These images take their name from the Latin structa, meaning to heap, build, or assemble. The title reflects the essence of these works: constructions brought into existence not with hands and materials, but with words and artificial intelligence. These synthographs propose a new kind of sculpture—one unbound by gravity, mass, or the limits of matter. They are crafted through text prompts and sculpted from language. They defy easy categorisation: not photographs of real objects, yet undeniably physical in their appearance, as if weight and tension were somehow frozen mid-air. Each assemblage captures a moment of collapse and cohesion—an accumulation of remnants that seem ready to scatter or implode at any second.
The series explores three distinct materialities: fabric, plastic, and metal—each behaving with startling realism. Twisted sheets of blackened metal, frayed cascades of fabric, and the chaotic detritus of discarded plastics are layered into dense, suspended masses. AI reveals an unexpected sensitivity to the textures and behaviours of these materials: fabric droops, folds, and drapes; metal shears, buckles, and twists; plastic crumples, bulges, and cracks. Each sculpture carries a hidden narrative about waste, accumulation, and decay—subtle commentaries on human excess, environmental exploitation, and the strange beauty of discarded things. The fabric and plastic works hint at broader questions about consumption and recycling, drawing attention to the tangled afterlife of the things we throw away.
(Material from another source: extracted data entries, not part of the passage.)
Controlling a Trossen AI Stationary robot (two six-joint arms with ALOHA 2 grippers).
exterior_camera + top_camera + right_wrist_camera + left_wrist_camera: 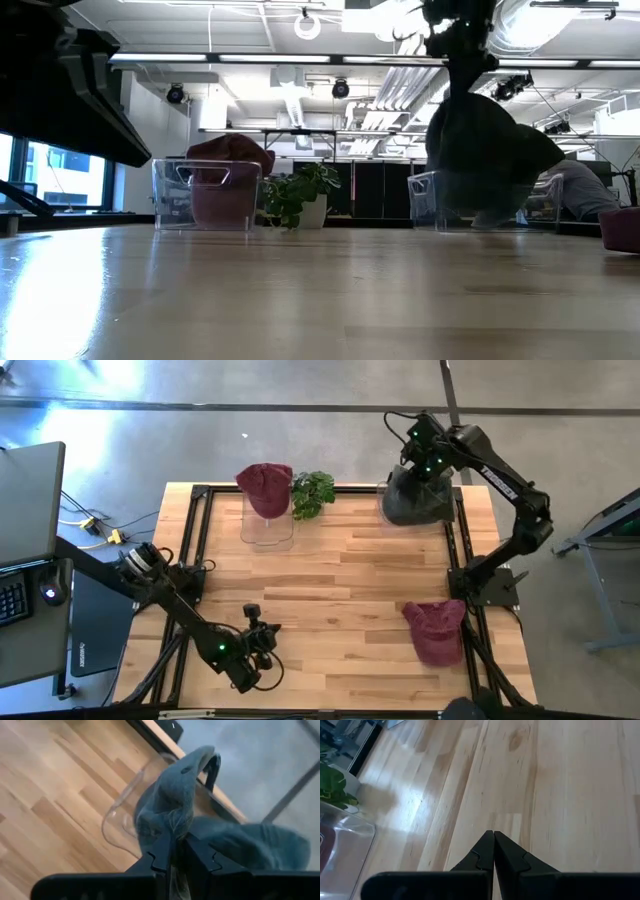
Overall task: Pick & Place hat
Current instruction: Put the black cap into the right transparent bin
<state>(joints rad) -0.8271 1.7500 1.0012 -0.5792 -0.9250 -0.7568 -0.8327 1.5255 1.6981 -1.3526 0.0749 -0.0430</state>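
The dark grey hat (pixel 418 498) is hanging from the right gripper (pixel 425 460), whose fingers are pinching the fabric tightly, and its lower part is sitting inside the clear bin (pixel 125 815) at the far right corner of the table (pixel 340 580). The left gripper (pixel 493 851) is hovering over the near left part of the table, closed with nothing between its fingers. A maroon hat (pixel 437 628) is lying near the table's near right corner, and another maroon hat (pixel 266 488) is resting in a second clear bin (pixel 268 525) beside the plant (pixel 313 491).
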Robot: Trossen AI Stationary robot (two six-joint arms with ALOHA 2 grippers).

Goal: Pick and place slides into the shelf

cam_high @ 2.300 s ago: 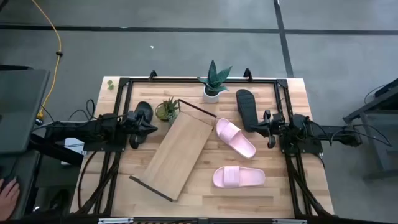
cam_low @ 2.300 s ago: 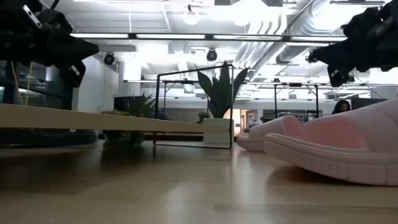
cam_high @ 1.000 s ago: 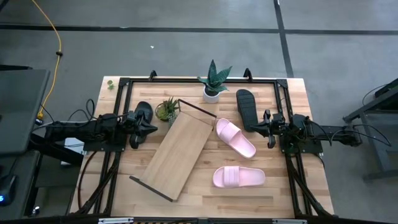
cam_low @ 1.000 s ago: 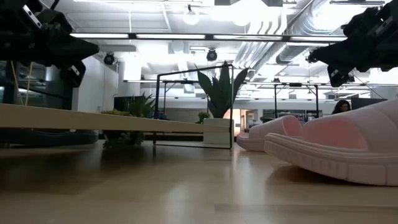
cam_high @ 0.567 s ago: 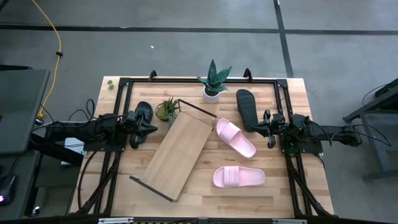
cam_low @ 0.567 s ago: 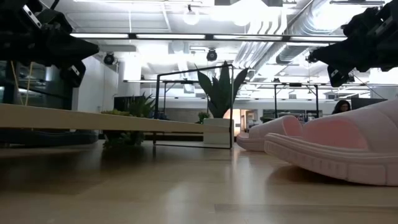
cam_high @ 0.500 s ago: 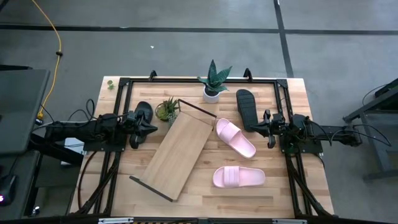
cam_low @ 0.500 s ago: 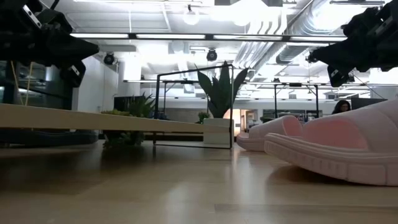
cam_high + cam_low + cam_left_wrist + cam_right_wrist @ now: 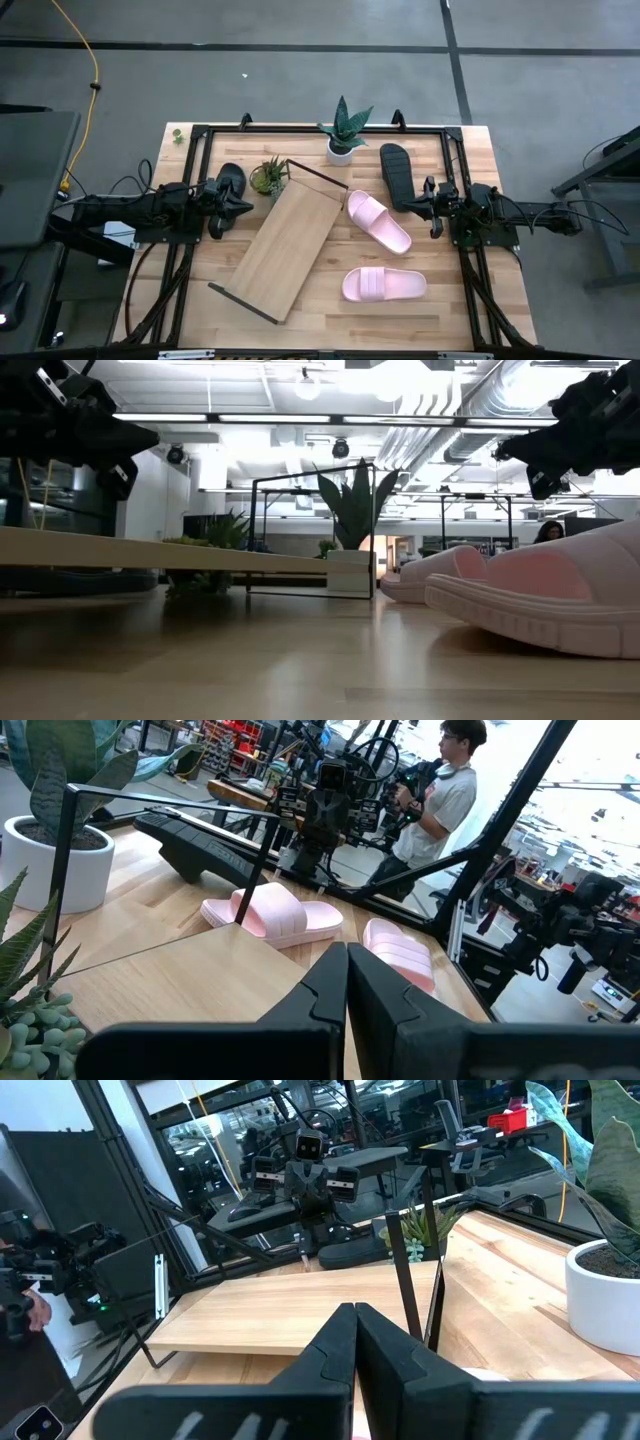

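At the far left of the high view, beyond the worktop (image 9: 440, 310), lies grey floor with a yellow cable (image 9: 88, 60) and a dark desk edge. On the worktop's left side the left gripper (image 9: 243, 205) hovers with its fingers (image 9: 330, 990) pressed together and grasping nothing, right beside a black slide (image 9: 228, 184) that sits under the arm. Next comes a small spiky plant (image 9: 268, 176), then the shelf (image 9: 288, 240), a long light-wood board with dark end frames, lying diagonally across the middle and bare of slides. Behind it, near the back edge, stands a tall-leaved plant in a white pot (image 9: 342, 140). Right of the shelf, one pink slide (image 9: 378, 221) lies at a slant just beside the shelf's upper end, and a second pink slide (image 9: 383, 284) lies nearer the front. A second black slide (image 9: 397, 173) rests toward the back right, close to the right gripper (image 9: 411, 203), whose fingers (image 9: 345, 1350) are also clenched shut and empty. The low view looks across pale wood into a bright hall with ceiling pipes and strip lights. A person in a white shirt (image 9: 440, 790) stands beyond the worktop in the left wrist view.
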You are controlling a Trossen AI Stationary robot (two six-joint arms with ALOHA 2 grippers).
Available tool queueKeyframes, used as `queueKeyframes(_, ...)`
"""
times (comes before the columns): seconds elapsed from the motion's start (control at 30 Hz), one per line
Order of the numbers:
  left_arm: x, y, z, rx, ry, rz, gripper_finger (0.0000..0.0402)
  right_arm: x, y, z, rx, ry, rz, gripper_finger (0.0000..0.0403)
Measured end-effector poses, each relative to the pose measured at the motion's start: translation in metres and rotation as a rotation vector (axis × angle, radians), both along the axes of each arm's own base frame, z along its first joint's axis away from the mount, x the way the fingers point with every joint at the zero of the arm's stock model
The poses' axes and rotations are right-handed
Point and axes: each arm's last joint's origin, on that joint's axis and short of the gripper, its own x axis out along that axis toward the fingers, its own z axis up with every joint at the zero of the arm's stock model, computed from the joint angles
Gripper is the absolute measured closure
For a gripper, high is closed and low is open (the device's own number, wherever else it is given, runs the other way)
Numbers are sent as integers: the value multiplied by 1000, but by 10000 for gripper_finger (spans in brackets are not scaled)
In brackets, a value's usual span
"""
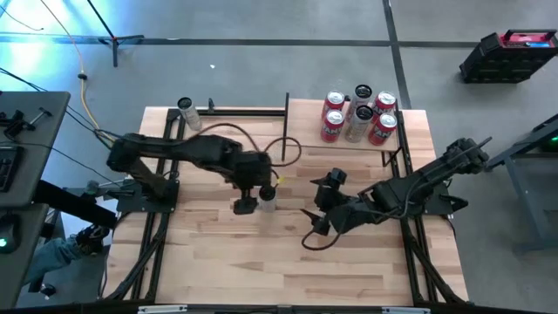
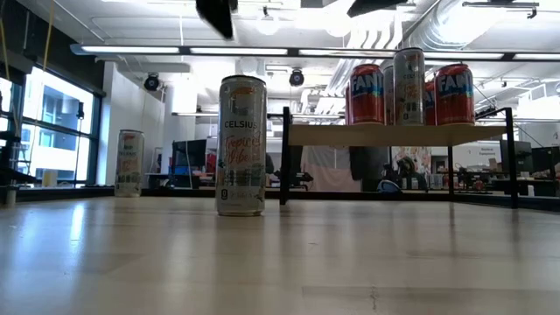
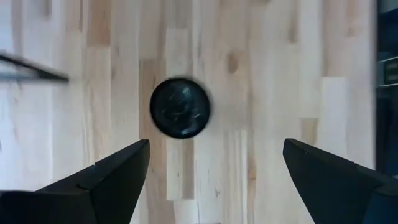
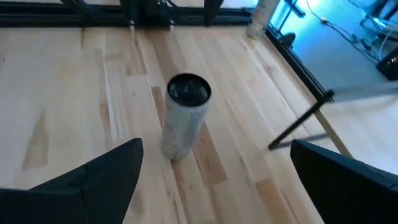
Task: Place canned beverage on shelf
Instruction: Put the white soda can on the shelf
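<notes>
While the tall slim can (image 2: 241,144) stands upright on the bare planks of the bench (image 1: 261,262), near its middle and well apart from the shelf (image 1: 349,144), the work appears to be at the approach stage: nothing is held yet. The left end effector (image 1: 246,206) hangs above the can with its fingers spread wide and empty; in the left wrist view the can's dark top (image 3: 180,107) lies ahead of the two fingers, not yet between them. The right end effector (image 1: 316,220) is also open and empty, resting low over the bench to the can's right, and it looks across at the can (image 4: 182,118) from a short way off.

The shelf, at the far right of the bench, already carries a cluster of cans (image 1: 357,115), red ones and pale ones. Another slim can (image 1: 188,113) stands at the far left edge.

The next move, as judged from here, calls for the left end effector to centre over the can, descend until its fingers straddle the body, and close. The can is tall and narrow, so an off-centre touch could tip it.
</notes>
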Motion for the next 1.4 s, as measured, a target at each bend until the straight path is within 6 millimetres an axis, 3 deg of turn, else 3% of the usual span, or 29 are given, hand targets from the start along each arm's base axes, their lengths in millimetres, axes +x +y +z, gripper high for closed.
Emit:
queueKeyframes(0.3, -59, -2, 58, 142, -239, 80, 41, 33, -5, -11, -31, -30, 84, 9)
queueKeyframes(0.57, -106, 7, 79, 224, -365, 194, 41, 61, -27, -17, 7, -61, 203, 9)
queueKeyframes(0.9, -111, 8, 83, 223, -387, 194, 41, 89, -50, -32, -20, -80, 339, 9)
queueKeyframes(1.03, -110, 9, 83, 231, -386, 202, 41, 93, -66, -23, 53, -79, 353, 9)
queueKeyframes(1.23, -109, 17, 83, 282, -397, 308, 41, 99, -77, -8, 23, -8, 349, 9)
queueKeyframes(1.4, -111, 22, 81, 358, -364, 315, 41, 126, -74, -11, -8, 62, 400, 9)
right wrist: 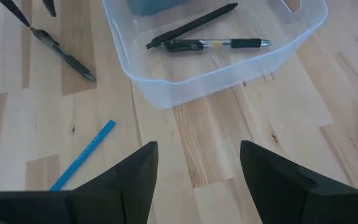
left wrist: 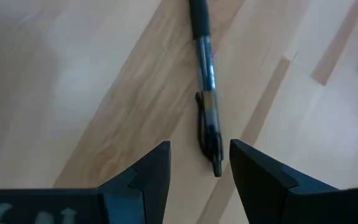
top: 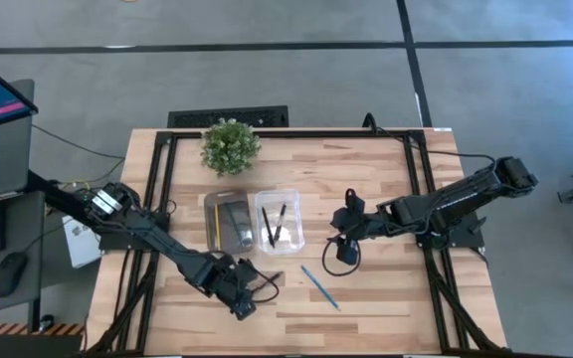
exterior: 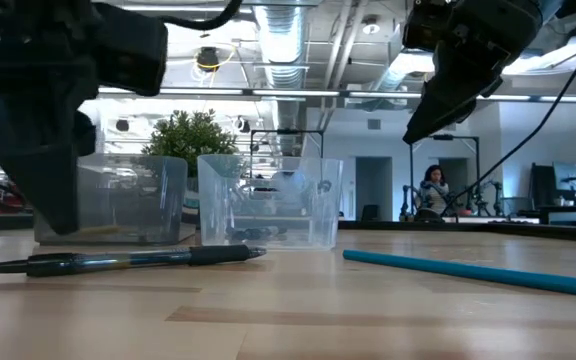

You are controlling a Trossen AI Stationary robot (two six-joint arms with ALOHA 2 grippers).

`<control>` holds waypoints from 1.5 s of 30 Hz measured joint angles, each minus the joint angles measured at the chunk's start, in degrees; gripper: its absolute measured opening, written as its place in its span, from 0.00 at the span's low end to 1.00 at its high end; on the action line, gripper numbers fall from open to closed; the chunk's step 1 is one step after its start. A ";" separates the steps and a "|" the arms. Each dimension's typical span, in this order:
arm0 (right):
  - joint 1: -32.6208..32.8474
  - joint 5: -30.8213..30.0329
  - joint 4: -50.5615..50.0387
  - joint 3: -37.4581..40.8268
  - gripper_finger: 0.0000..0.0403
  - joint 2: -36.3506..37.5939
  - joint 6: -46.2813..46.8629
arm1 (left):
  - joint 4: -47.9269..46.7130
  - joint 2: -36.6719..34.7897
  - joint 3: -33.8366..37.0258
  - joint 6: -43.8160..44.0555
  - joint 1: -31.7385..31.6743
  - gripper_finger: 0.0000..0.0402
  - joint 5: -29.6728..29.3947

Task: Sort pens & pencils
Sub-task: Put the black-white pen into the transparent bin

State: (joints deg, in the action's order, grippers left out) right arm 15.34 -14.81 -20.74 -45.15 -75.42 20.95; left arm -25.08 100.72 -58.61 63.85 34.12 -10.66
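Observation:
One black pen [left wrist: 207,93] lies flat on the table, also seen in the low view [exterior: 128,260]. My left gripper [left wrist: 197,165] hovers open over its clip end, one finger on either side, touching nothing. Two more pens [right wrist: 210,40] lie in the right clear bin [top: 279,219]. The left clear bin [top: 229,223] holds a yellow pencil and a dark one. A blue pencil [top: 318,285] lies on the table right of the pen. My right gripper [top: 341,254] is open above the table between the right bin and the blue pencil [right wrist: 82,155].
A small potted plant [top: 230,145] stands behind the bins near the far edge. Black frame rails [top: 152,189] run along the table's left, right and far sides. A person [exterior: 433,190] sits in the room far behind the table.

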 joint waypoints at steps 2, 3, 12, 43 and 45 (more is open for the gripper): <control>-0.01 0.00 -0.14 0.02 0.62 0.00 0.00 | 1.07 0.64 -0.30 1.02 -0.21 0.39 -0.07; -0.01 0.00 0.03 0.02 0.62 0.00 0.00 | 0.46 0.73 -0.40 1.14 -0.21 0.39 -0.08; -0.06 0.00 0.21 0.02 0.62 0.00 0.00 | -2.13 5.05 -4.93 1.34 -1.01 0.39 1.16; -0.06 0.00 0.17 0.04 0.62 -0.02 -0.46 | -18.69 16.69 -21.88 -2.31 -2.81 0.39 2.92; -0.06 0.00 0.16 0.04 0.62 -0.02 -0.50 | -19.91 16.69 -21.91 0.26 -2.81 0.39 2.88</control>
State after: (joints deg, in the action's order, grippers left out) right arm 15.29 -14.81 -20.58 -45.10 -75.44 20.45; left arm -44.99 117.40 -80.52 64.11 31.31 -7.78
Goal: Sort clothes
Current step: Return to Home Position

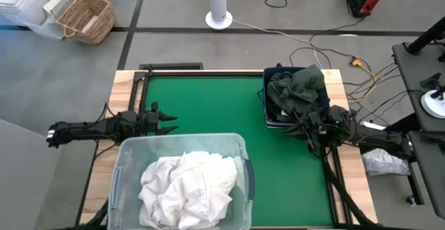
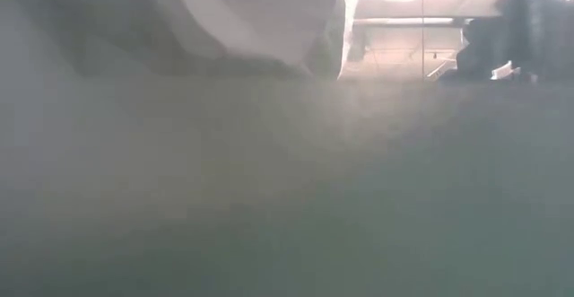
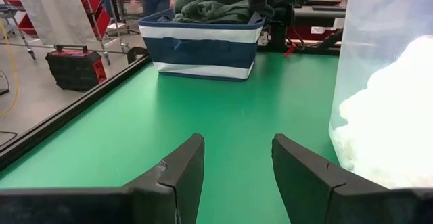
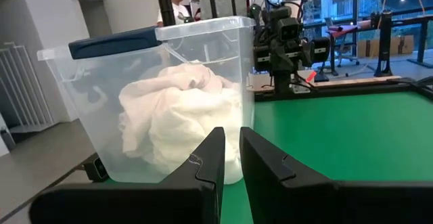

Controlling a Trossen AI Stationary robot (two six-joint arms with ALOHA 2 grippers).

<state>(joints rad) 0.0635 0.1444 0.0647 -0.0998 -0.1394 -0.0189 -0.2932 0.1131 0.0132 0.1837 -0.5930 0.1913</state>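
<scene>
High view shows the white clothes [image 1: 186, 187] heaped in the clear tub [image 1: 182, 144] at the near edge, dark clothes [image 1: 297, 89] piled in the blue bin [image 1: 267, 112] at the far right. Left gripper [image 1: 171, 121] hovers just beside the tub, jaws apart and empty. Right gripper [image 1: 300, 128] sits just below the bin, jaws nearly together, holding nothing.

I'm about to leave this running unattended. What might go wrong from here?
1. The dark clothes are heaped above the bin rim; a piece may slide out.
2. The left end effector sits close to the tub and may nudge it.
</scene>
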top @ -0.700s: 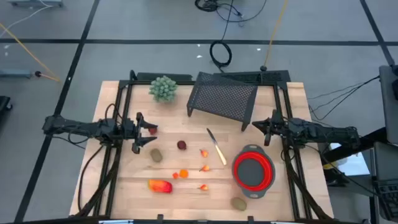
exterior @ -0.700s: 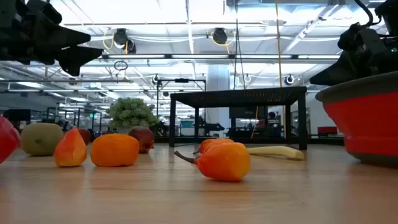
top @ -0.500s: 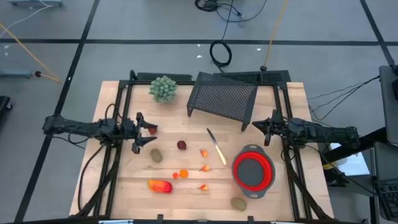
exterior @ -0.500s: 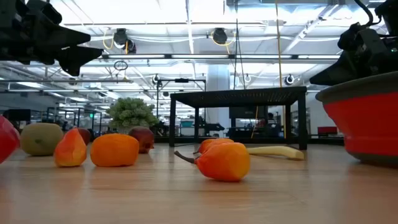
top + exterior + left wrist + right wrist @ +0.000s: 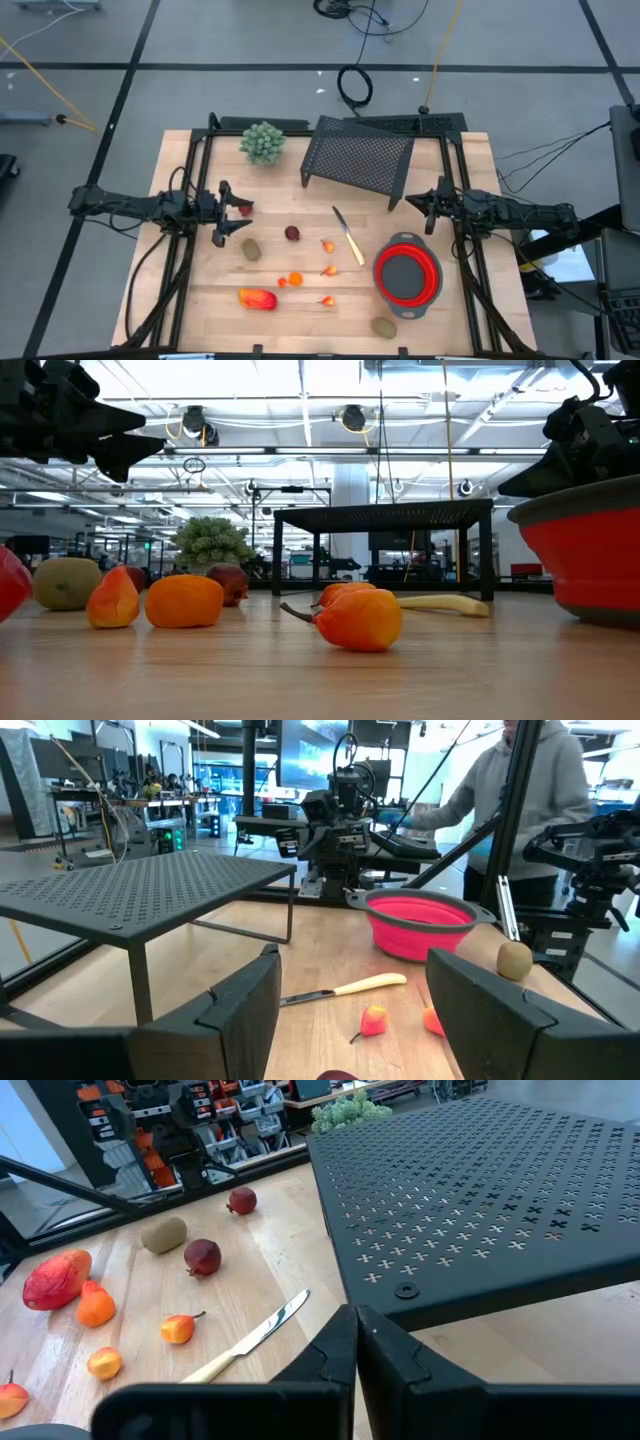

Each year, the fashion industry produces approximately 92 million tonnes of textile waste, and of the 100 billion garments manufactured annually, less than 1% are ever recycled into new clothing. The fashion industry alone accounts for 10% of global carbon emissions and is the second-largest consumer of water worldwide. Meanwhile, around 400 million tonnes of plastic waste are generated globally every year, with a single plastic bottle taking up to 450 years to decompose. Beneath the suspended forms of Structa lies the disturbing reality of human consumption and its environmental cost: these are monuments to a culture of endless production. They are an architecture of waste—and a meditation on what we leave behind.